### About this task
If a line in the data below contains the word "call", copy it out.

(Beginning of Source data)

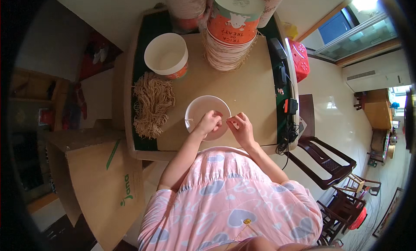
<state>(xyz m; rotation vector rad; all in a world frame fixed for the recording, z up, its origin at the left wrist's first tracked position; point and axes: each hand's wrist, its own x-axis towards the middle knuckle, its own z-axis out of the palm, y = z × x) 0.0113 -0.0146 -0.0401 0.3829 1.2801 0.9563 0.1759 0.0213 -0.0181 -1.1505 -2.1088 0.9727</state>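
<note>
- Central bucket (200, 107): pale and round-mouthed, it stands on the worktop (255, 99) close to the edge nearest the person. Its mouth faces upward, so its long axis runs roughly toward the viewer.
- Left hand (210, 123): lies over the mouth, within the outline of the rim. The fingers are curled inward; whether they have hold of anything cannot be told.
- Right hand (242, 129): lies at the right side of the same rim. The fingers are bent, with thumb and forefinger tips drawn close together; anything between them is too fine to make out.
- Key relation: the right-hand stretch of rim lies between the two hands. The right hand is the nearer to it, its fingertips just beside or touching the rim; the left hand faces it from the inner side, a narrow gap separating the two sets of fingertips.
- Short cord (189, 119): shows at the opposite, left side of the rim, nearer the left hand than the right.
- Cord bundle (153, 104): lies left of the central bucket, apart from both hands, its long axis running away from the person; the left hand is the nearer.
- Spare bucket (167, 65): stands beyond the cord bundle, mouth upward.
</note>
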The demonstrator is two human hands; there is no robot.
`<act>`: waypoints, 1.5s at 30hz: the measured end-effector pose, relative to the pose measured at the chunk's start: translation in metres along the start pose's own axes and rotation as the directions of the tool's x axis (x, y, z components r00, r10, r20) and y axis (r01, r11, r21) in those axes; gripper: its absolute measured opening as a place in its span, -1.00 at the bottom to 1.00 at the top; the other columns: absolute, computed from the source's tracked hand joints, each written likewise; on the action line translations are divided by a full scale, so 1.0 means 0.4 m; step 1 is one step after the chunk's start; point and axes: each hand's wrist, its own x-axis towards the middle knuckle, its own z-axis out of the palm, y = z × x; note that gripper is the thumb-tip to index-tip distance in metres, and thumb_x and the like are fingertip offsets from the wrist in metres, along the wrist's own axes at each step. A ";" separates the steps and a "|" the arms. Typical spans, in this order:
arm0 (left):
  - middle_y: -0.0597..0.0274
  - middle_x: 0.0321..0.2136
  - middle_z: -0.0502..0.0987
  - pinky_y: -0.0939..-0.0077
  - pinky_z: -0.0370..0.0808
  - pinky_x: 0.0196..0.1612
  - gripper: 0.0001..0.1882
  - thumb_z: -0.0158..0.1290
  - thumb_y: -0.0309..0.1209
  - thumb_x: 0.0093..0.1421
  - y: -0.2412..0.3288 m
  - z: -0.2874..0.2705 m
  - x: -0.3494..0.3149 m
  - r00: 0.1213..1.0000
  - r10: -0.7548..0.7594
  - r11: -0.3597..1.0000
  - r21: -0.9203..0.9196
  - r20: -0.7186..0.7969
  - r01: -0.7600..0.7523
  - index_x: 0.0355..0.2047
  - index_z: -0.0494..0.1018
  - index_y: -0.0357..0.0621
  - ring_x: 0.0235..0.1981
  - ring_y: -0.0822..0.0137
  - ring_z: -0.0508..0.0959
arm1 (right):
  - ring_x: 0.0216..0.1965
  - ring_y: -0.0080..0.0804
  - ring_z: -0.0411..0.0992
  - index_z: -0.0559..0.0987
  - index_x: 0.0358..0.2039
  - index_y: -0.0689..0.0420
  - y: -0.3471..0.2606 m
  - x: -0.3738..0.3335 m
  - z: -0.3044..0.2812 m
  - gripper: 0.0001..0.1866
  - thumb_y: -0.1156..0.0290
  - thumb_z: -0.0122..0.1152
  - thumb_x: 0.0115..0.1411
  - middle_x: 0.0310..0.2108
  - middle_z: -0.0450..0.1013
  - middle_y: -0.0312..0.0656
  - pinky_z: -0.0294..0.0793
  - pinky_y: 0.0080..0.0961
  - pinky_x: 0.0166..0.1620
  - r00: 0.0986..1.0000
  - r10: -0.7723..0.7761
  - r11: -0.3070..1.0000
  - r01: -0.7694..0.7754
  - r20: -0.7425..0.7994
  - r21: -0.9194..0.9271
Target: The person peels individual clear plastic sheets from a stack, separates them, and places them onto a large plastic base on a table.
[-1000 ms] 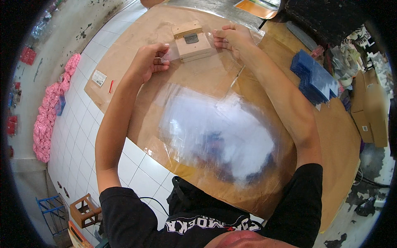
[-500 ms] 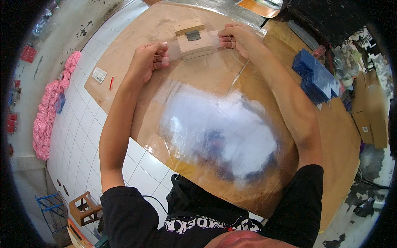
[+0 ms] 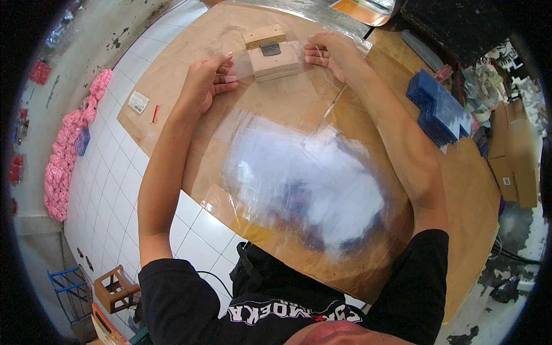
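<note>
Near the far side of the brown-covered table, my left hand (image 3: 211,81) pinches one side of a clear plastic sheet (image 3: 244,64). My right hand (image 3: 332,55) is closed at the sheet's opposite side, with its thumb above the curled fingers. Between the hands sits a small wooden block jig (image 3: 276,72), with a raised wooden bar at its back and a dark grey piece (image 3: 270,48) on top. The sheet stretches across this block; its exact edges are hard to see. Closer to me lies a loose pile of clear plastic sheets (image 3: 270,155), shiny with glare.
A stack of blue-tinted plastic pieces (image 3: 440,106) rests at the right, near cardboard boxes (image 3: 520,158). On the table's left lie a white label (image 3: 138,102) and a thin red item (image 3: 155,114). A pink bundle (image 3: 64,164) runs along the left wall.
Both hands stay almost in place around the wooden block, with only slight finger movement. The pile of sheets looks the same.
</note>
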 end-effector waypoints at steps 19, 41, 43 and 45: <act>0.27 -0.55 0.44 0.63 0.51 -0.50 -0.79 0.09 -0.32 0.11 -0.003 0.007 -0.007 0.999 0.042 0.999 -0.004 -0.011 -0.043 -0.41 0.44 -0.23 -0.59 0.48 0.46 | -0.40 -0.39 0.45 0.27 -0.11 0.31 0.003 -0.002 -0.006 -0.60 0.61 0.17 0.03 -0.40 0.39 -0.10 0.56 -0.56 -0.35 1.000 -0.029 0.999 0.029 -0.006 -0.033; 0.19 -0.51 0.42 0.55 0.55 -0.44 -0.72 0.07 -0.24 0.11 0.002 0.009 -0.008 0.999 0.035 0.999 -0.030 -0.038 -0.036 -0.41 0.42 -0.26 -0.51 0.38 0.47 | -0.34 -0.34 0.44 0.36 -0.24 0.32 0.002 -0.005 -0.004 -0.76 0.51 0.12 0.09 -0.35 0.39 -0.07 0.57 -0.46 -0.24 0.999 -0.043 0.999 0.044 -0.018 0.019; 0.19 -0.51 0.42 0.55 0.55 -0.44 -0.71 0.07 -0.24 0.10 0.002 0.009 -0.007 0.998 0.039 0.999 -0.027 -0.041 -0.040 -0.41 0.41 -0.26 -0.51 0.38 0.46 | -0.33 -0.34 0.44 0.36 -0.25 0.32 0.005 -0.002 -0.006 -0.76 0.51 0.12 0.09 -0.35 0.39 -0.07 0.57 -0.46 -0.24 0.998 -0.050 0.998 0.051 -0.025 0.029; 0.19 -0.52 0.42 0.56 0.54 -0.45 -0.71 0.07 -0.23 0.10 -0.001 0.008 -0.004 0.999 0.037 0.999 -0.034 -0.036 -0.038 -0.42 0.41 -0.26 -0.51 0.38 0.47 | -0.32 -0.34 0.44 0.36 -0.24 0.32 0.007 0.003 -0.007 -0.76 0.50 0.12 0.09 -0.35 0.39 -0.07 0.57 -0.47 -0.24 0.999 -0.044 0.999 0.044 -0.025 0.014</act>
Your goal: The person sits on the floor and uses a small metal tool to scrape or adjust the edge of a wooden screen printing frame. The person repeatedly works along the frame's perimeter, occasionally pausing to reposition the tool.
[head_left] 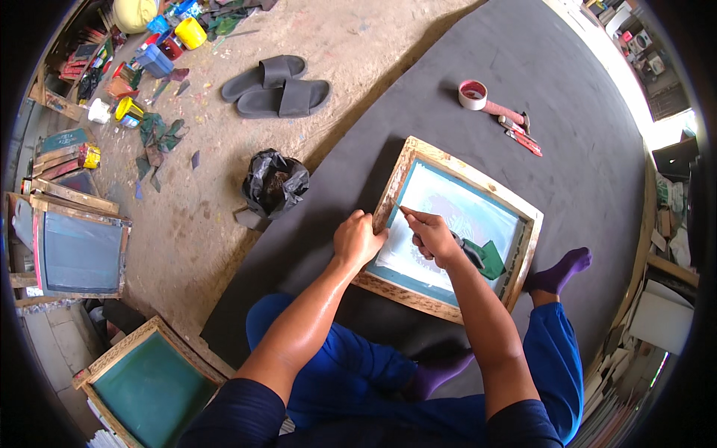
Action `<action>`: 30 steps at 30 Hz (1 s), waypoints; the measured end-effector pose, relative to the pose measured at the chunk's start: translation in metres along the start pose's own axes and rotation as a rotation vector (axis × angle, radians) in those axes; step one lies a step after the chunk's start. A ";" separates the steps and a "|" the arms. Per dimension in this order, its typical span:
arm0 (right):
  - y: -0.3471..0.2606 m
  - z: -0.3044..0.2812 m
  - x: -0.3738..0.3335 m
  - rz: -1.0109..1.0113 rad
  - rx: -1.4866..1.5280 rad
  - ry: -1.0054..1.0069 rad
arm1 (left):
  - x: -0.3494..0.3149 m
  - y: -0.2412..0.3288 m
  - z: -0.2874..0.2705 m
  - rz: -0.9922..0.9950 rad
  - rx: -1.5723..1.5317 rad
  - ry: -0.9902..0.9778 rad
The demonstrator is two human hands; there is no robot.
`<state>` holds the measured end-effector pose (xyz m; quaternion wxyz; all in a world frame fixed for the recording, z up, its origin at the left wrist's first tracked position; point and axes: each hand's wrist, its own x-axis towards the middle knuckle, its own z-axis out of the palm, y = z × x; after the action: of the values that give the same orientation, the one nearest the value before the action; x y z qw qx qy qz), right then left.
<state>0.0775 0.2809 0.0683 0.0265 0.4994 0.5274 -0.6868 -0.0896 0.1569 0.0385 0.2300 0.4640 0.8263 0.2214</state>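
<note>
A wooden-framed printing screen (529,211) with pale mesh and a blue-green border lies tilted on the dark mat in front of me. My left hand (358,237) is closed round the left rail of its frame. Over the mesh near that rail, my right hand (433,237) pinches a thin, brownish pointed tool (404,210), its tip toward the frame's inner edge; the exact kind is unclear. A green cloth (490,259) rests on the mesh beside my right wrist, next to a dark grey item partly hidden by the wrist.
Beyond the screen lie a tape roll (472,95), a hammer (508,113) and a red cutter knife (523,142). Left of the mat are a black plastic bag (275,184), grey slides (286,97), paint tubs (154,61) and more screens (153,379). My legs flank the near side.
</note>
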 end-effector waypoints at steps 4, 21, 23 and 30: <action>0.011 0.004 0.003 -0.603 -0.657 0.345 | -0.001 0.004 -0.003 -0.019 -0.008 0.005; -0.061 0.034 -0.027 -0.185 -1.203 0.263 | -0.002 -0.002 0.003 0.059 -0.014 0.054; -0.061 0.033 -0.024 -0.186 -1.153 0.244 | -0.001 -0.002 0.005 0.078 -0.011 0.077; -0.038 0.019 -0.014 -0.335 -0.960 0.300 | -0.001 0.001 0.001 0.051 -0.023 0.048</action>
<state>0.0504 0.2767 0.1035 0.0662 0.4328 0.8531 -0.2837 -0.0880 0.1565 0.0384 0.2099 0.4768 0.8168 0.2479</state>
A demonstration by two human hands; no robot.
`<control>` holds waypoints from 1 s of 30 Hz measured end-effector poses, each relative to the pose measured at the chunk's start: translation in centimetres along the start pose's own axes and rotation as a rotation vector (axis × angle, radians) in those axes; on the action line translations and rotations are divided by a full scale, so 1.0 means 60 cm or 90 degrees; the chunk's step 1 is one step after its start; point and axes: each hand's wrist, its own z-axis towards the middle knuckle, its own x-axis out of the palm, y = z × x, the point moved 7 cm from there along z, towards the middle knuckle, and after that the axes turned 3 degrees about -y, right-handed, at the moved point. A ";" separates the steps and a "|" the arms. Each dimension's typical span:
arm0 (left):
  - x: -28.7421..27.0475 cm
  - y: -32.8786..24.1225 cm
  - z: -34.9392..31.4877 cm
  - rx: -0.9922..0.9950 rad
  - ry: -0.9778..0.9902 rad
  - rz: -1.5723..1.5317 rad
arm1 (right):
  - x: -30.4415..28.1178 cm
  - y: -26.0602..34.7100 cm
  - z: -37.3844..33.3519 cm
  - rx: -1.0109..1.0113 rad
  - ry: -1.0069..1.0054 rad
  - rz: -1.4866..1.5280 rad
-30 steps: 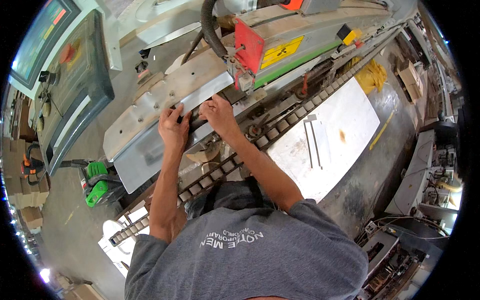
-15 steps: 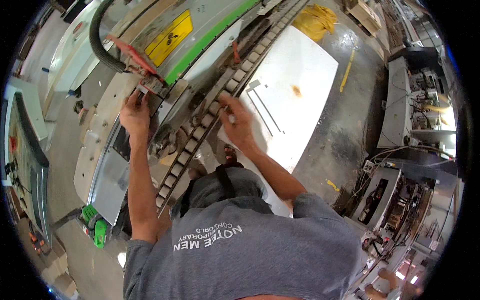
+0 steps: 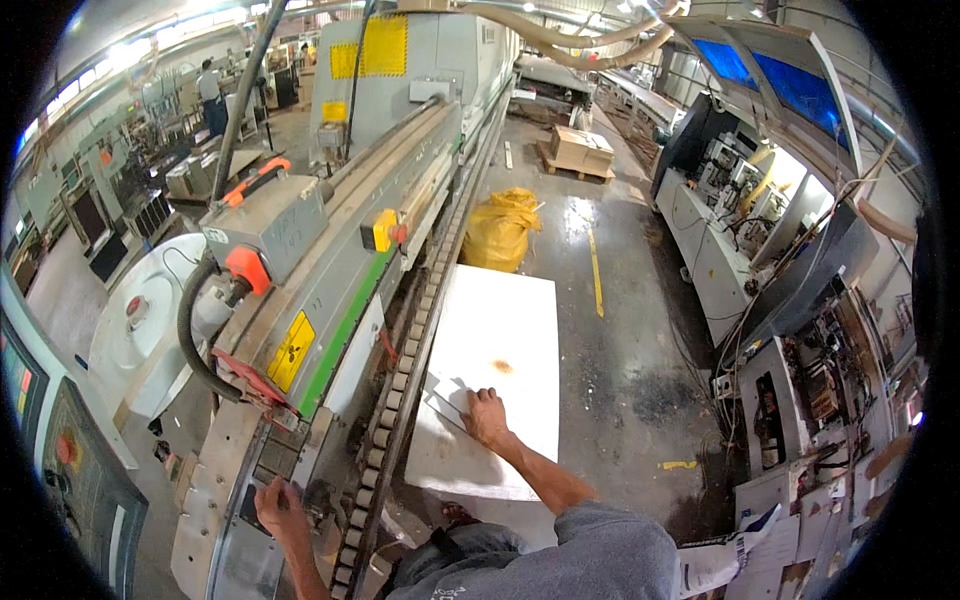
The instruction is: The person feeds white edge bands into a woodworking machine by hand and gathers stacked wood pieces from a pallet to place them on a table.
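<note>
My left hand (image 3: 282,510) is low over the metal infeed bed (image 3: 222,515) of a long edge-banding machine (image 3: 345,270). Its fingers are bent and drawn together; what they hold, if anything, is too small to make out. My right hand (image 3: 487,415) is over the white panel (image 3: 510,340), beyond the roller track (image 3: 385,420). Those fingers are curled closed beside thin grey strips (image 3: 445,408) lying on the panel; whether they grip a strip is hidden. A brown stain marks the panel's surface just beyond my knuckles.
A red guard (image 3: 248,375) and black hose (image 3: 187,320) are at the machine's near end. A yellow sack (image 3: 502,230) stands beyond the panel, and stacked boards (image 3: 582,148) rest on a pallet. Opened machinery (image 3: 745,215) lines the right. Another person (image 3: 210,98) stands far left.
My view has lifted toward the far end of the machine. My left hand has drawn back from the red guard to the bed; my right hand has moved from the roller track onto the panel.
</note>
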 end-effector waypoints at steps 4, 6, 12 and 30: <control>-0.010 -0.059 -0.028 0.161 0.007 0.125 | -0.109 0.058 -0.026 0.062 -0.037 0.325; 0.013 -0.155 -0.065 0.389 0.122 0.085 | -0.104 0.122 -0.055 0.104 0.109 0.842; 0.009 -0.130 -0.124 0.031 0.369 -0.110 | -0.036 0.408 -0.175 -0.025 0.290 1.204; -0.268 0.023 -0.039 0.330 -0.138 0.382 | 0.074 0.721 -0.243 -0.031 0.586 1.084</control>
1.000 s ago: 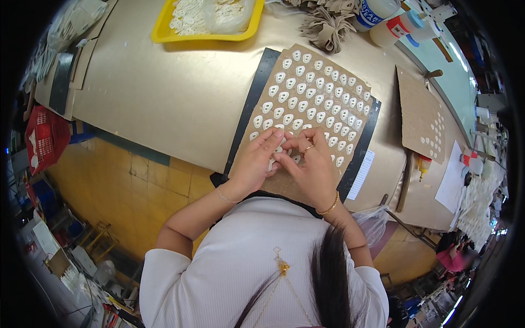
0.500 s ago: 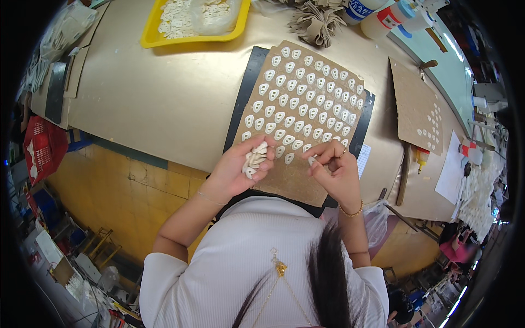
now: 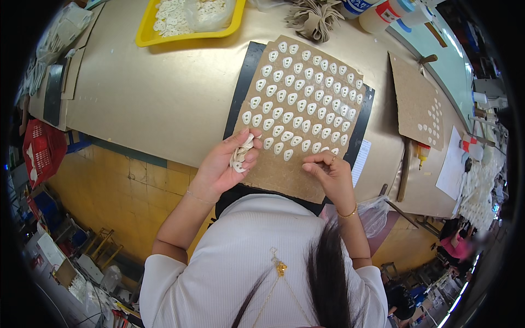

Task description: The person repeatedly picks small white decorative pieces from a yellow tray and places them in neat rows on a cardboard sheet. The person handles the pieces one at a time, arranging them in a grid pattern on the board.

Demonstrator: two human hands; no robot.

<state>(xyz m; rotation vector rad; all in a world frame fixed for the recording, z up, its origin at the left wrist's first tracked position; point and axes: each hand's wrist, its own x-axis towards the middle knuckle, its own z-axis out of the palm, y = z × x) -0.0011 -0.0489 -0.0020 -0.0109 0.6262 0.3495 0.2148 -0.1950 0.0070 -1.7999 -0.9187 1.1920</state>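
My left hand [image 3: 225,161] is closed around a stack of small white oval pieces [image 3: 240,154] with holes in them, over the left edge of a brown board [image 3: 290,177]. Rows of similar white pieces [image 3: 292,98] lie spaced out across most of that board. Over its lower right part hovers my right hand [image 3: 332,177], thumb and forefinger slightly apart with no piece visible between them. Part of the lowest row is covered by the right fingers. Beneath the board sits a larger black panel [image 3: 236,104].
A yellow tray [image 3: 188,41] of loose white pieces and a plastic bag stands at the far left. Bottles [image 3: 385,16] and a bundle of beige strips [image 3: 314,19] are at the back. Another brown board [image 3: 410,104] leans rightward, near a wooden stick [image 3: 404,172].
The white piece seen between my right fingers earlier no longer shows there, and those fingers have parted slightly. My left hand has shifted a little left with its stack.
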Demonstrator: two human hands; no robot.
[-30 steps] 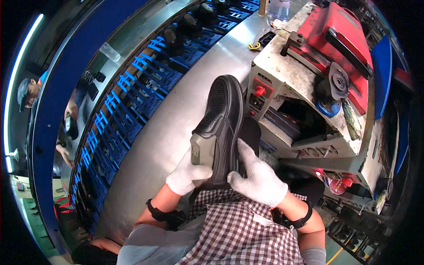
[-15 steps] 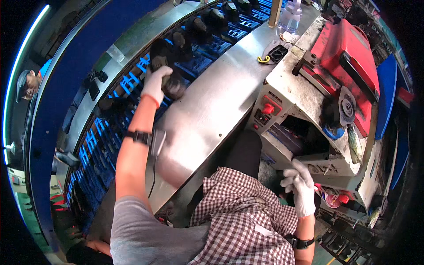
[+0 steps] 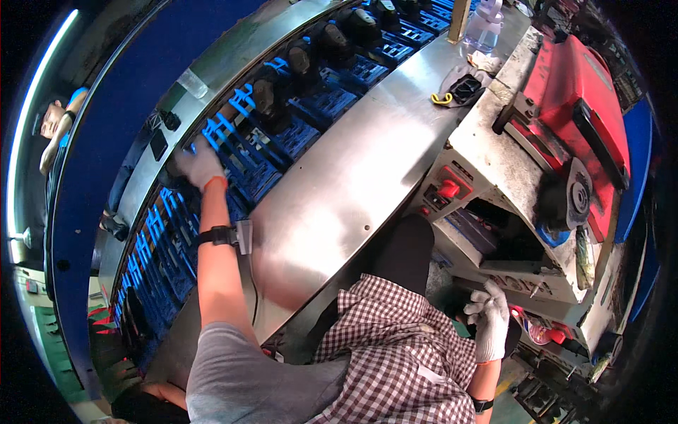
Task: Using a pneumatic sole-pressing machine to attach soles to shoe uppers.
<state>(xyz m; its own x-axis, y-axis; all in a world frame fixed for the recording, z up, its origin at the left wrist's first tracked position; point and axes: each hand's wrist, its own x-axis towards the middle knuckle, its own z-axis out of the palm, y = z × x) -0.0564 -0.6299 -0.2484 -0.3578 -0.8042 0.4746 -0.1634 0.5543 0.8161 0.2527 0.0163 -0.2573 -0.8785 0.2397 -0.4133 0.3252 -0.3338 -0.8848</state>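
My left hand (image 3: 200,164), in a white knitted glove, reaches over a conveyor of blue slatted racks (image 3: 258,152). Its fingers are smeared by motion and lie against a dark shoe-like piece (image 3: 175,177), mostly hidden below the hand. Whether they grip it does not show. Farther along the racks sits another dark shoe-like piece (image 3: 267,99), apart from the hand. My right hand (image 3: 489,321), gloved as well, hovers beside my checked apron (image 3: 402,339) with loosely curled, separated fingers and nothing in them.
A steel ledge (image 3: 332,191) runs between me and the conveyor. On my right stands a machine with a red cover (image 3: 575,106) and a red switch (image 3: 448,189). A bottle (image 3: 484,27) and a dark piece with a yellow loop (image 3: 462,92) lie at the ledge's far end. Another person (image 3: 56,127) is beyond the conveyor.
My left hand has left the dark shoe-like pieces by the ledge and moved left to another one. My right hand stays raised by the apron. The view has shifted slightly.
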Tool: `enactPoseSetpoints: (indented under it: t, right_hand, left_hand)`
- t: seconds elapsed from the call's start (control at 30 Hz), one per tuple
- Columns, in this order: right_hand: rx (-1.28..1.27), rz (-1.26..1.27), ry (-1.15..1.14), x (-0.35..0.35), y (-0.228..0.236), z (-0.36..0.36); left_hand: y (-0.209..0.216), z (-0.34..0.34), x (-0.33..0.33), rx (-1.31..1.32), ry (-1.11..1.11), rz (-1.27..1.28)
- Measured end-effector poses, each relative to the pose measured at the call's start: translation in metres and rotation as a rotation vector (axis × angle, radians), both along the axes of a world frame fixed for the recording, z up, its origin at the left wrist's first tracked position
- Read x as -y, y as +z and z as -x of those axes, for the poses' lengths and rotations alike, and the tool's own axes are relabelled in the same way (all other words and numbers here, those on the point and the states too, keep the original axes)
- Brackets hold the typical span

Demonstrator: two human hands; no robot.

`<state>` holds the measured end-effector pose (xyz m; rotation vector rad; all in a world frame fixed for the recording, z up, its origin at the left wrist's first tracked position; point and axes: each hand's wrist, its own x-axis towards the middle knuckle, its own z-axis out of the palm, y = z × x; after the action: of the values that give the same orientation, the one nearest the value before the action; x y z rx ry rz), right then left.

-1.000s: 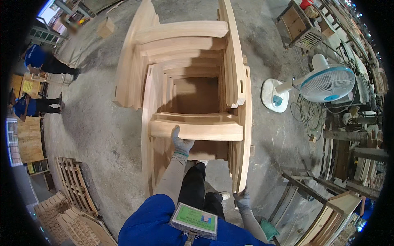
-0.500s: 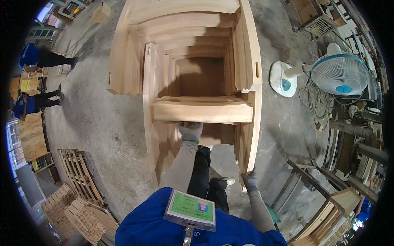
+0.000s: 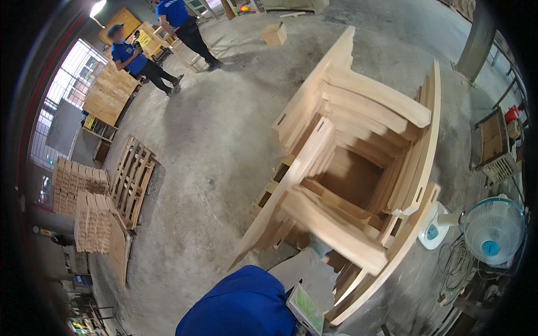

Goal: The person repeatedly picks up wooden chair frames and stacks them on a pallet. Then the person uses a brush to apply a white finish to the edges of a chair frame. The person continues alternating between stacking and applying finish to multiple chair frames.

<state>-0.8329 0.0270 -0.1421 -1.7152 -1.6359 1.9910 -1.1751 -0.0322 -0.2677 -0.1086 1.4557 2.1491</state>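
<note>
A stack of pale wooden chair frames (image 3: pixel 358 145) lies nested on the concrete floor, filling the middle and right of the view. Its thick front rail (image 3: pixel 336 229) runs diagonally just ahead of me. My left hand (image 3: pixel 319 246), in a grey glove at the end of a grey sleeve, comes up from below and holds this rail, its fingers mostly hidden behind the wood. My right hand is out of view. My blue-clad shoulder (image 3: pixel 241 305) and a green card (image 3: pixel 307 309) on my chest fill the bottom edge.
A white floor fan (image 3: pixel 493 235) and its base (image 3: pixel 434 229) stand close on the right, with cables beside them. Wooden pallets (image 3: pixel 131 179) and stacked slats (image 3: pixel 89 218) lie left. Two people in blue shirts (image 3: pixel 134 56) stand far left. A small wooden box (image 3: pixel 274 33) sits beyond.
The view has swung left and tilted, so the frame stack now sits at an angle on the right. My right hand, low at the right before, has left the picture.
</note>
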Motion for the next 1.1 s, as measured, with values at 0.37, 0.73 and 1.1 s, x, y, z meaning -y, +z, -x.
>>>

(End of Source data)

### Written answer
- t: seconds elapsed from the call's start (control at 30 Hz), one per tuple
- Measured end-effector poses, each relative to the pose measured at the call's start: translation in metres and rotation as a rotation vector (axis × angle, radians), both along the axes of a world frame fixed for the recording, z up, its origin at the left wrist's first tracked position

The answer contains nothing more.